> **YOUR GOAL**: Only lines with the word "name" are needed; collect each of them from the listing below.

> **INFORMATION SUPPLIED**:
· · · · ·
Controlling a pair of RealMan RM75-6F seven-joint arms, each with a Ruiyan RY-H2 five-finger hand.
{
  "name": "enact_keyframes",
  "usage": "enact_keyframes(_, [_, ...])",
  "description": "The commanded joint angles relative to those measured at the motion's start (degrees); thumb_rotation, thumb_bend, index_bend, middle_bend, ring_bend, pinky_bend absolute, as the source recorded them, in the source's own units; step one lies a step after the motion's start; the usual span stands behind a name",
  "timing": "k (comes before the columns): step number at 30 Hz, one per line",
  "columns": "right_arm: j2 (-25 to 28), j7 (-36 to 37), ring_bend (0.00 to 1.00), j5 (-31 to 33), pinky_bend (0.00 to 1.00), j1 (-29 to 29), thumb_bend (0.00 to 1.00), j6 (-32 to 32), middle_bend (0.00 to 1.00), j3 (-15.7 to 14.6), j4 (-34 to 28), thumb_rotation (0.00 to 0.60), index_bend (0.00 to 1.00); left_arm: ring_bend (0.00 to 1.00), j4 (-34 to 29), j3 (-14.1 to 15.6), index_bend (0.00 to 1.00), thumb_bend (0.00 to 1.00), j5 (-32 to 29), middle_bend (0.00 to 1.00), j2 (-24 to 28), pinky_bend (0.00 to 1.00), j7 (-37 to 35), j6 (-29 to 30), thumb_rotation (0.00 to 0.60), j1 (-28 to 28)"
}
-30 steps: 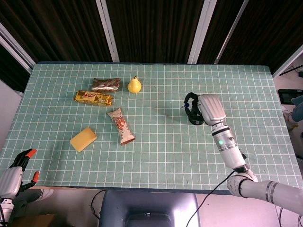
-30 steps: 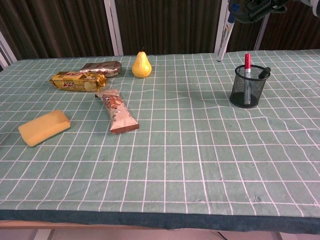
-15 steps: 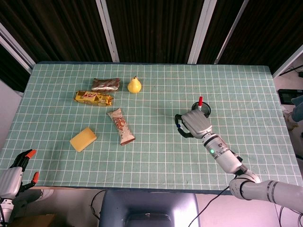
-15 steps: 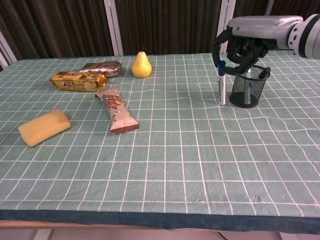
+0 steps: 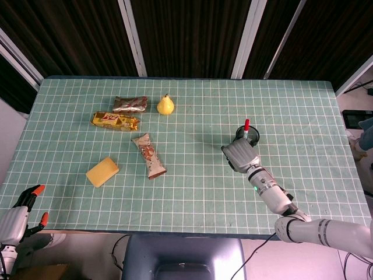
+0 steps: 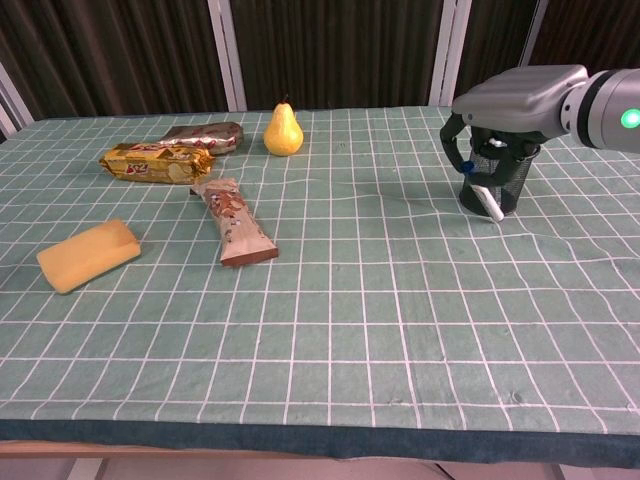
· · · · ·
> **ANSWER TO THIS PROBLEM**:
  "name": "enact_keyframes",
  "description": "The commanded joint angles relative to those measured at the motion's start (degrees); thumb_rotation, thumb_bend, index_bend, middle_bend, ring_bend, pinky_bend absolute, as the source recorded them, in the source's own units; step one lies a step after the motion's start; the usual span stands behind a name",

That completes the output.